# [WORK ORDER]
In the data that follows, how many lines contain the word "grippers"? Give only that number.

◇ ◇ ◇ ◇ ◇ ◇ ◇

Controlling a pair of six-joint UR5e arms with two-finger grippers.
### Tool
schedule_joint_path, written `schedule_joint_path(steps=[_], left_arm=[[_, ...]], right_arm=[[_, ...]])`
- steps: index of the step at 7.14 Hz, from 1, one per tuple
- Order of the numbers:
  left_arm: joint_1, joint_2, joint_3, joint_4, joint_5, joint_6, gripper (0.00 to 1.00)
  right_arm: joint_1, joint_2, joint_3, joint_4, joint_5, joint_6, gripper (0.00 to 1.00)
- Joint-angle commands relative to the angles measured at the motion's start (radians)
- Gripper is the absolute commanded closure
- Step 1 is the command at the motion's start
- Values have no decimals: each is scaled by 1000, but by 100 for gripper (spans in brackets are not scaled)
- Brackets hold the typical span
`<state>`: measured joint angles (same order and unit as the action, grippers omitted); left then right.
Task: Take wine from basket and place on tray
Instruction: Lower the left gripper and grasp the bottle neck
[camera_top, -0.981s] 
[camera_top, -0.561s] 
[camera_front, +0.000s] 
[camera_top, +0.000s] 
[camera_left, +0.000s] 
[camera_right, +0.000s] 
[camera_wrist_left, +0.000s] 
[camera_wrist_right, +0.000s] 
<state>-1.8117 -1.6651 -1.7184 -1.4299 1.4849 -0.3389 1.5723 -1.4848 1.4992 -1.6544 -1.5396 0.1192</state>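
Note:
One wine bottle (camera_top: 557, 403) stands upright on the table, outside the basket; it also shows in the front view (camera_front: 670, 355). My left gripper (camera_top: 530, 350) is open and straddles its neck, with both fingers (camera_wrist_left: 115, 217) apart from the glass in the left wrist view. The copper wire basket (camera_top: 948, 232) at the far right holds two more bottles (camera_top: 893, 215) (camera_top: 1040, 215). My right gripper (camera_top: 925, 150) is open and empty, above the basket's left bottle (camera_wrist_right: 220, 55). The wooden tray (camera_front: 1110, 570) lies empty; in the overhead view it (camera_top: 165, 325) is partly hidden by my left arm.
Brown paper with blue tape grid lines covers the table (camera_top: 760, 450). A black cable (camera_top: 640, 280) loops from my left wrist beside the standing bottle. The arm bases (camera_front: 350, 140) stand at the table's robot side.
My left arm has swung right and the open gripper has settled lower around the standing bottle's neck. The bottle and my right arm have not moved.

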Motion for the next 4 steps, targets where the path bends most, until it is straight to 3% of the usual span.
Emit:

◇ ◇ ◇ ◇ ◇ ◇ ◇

# [TASK RESPONSE]
2